FIG. 1 is a schematic diagram of a reactor containment vessel (PCV) of a nuclear power plant provided with a robot shielding device according to the present invention.

FIG. 2 is an external view showing an embodiment of a robot shielding apparatus according to the present invention.

FIG. 3 is a plan view of a shielding device of the robot.

FIG. 4 is a sectional view taken along line XX of FIG. 3;

FIG. 5 is a sectional view taken along the line YY of FIG. 4;

FIG. 6 is an external view showing another embodiment of the present invention.

[Explanation of symbols]

 DESCRIPTION OF SYMBOLS 1 Reactor containment vessel (PCV) 2 Reactor pressure vessel 3 Running trajectory 4 Monitoring robot 5 Robot shield 6 Lead shield 7 Stainless plate 8 Support material 9 Support plate 10 Air conditioning duct 11 Cooling air outlet 12 Cooling air dust 13 Temperature calibration Equipment 14 Reference temperature source calibration window 15 Bolt and nut

──────────────────────────────────────────────────続 き Continuation of the front page (56) References JP-A 53-157296 (JP, U) JP-A 3-113199 (JP, U) (58) Fields surveyed (Int.
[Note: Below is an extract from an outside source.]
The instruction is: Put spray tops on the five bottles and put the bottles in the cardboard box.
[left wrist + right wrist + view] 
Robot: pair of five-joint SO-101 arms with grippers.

Cl. ⁶ , DB name) G21C 17/013 B25J 5/02

Claims (2)

(57) [Claims] 1. A cylindrical robot shield, which movably accommodates a robot traversing a traveling orbit provided in a reactor containment vessel, is fixed separately from the robot in the reactor containment vessel. And a robot shielding device comprising a radiation shielding means for reducing a radiation dose to the robot. 2. The robot shielding apparatus according to claim 1, further comprising an air duct for guiding cooling air into the robot shield, and an air distribution unit for distributing cooling air sent from the air duct.